Cuando alguien escucha por primera vez que existen gotas para la presbicia para tratar la vista cansada, la reacción suele ser una mezcla de esperanza y escepticismo. «¿Eso realmente funciona?», «¿será otra pomada milagrosa?», «¿no terminará dañando la visión?».
Son preguntas razonables. Y merecen respuestas basadas en datos, no en promesas. En este artículo desmentimos los mitos más comunes usando únicamente la evidencia científica publicada por Centro Benozzi en la revista Translational Vision Science & Technology (2020): un estudio retrospectivo de 8 años con 910 pacientes.
Mito 1: «Las gotas para la presbicia son una moda sin respaldo científico»
Falso. El Método Benozzi® además de contar con patentes internacionales existen varias publicaciones científicas internacionales donde fueron demostradas su eficacia y seguridad. Como en un estudio con seguimiento de hasta 8 años, publicado en una revista oftalmológica indexada.
Al inicio del estudio, los pacientes tenían una visión cercana promedio de J4.74 en la escala Jaeger. A los 8 años de tratamiento, esa cifra mejoró a un promedio de J1.36: lograron leer letras de tamaño normal sin anteojos. La mejora fue del 71% al 74% según los grupos etarios. No es una moda. Es ciencia aplicada.
Mito 2: «Las gotas deforman la vista o dañan el ojo a largo plazo»
El estudio de 8 años demostró lo contrario. Durante casi una década de seguimiento, ninguno de los 910 pacientes desarrolló glaucoma, cataratas ni enfermedad retiniana atribuible al tratamiento.
Además, la visión de lejos se mantuvo estable durante el seguimiento. Los cambios observados a lo largo de los 8 años fueron compatibles con la evolución visual esperable por la edad y no se asociaron al tratamiento.
Mito 3: «Si te ponés las gotas, no vas a ver bien de noche»
Es cierto que algunas personas perciben una disminución de la percepción de luz al inicio. De hecho, el 26% de los pacientes lo reportó. Pero el dato clave es este: ese síntoma se resolvió espontáneamente antes de cumplir 12 meses de tratamiento, sin necesidad de abandonar las gotas. No es permanente, no es dañino. Es un efecto transitorio esperado.
Mito 4: «Las gotas dan dolor de cabeza todo el tiempo»

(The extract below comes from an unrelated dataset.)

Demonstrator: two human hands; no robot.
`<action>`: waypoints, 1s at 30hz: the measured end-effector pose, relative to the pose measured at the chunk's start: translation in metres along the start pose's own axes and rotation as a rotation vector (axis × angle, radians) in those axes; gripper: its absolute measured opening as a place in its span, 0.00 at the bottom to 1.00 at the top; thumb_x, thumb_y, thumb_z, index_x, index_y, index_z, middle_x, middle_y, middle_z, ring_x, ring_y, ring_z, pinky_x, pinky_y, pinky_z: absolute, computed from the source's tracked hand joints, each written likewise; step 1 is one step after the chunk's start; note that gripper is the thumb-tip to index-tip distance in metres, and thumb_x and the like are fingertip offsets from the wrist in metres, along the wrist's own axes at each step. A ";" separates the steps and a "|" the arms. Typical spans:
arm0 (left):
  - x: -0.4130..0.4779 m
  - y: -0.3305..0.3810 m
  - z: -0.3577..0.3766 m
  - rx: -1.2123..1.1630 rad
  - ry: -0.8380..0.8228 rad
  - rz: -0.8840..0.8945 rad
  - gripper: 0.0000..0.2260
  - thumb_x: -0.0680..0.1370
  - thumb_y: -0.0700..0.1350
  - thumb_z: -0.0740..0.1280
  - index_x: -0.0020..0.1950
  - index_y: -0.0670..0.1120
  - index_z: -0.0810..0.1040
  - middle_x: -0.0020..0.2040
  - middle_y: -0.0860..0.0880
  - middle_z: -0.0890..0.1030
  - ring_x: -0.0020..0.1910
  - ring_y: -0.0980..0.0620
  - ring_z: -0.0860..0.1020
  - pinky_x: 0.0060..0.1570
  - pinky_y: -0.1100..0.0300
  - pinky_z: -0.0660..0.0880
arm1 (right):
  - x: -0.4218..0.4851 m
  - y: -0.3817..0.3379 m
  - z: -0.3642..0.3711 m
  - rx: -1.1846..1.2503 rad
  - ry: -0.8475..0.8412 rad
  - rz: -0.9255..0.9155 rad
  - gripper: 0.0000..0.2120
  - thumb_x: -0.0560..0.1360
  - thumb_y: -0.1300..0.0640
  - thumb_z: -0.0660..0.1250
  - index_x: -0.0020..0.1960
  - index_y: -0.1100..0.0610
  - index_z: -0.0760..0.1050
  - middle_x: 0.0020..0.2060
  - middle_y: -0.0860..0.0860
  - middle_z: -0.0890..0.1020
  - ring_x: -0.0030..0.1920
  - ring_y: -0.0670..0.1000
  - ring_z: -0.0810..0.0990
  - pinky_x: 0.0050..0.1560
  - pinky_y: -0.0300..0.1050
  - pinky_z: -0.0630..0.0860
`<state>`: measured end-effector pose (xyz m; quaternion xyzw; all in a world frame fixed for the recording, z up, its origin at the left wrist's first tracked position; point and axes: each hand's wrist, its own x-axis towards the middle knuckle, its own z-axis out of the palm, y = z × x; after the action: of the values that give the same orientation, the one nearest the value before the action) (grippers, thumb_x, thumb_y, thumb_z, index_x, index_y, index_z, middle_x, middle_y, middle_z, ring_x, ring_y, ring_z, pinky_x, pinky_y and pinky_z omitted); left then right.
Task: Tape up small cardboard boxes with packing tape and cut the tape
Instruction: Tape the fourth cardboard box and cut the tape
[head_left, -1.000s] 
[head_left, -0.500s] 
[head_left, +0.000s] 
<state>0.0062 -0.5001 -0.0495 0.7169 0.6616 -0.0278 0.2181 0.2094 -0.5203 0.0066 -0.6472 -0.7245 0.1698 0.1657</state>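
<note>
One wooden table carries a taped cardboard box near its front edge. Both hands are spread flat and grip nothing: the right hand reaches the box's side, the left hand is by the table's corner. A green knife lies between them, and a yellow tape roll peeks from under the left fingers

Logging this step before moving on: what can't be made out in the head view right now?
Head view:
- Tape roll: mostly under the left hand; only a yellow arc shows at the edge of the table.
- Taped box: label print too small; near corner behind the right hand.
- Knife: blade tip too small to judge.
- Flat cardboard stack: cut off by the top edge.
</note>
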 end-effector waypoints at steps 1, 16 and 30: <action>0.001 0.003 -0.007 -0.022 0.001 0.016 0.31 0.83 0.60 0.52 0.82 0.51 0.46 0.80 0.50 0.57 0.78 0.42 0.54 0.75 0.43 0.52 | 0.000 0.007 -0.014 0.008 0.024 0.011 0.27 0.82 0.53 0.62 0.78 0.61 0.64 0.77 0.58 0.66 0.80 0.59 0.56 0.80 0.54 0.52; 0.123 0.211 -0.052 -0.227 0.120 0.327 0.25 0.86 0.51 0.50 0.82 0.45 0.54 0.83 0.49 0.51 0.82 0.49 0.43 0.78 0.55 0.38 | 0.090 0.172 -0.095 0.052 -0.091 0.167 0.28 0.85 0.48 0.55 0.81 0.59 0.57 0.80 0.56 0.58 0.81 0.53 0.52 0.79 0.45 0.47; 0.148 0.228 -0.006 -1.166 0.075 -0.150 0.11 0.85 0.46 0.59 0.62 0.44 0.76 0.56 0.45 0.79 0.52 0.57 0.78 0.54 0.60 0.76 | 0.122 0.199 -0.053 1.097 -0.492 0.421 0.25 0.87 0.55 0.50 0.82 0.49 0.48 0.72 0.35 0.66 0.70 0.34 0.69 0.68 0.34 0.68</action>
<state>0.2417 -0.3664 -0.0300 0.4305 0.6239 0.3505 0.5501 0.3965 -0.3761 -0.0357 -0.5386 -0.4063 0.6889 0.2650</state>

El 12.9% de los pacientes reportó cefaleas al momento de colocarse las gotas, al comenzar el tratamiento. Esos dolores de cabeza (duración aprox 20 minutos) desaparecieron antes del séptimo día de uso. Se deben a la estimulación parasimpática que genera el colirio: el cuerpo se adapta rápidamente y el síntoma remite sin dejar secuelas. Ningún paciente abandonó el tratamiento por esta causa.
Mito 5: «Estas gotas son solo para personas con vista perfecta»
El estudio incluyó exclusivamente a pacientes emétropes: sin graduación significativa (menos de -0.50 D de miopía, menos de 1.0 D de hipermetropía, astigmatismo menor a 1.0 D). El tratamiento fue diseñado y probado para personas cuya única dificultad visual es la presbicia.
Conclusión: ¿son como «las gotas de la juventud»?
No devuelven la estructura de un ojo de 20 años. Pero la evidencia científica muestra que restauran funcionalmente la capacidad de leer sin anteojos durante al menos 8 años, con efectos adversos temporales y bien tolerados. Sin alteración de la visión lejana y sin complicaciones a largo plazo.
El estudio de Centro Benozzi es, hasta la fecha, el primero con una población tan grande (910 pacientes) y un seguimiento tan largo (8 años) que demuestra que la presbicia puede manejarse de forma eficaz y segura sin cirugía ni anteojos. La ciencia está hecha para informar. Ahora sabés los datos reales.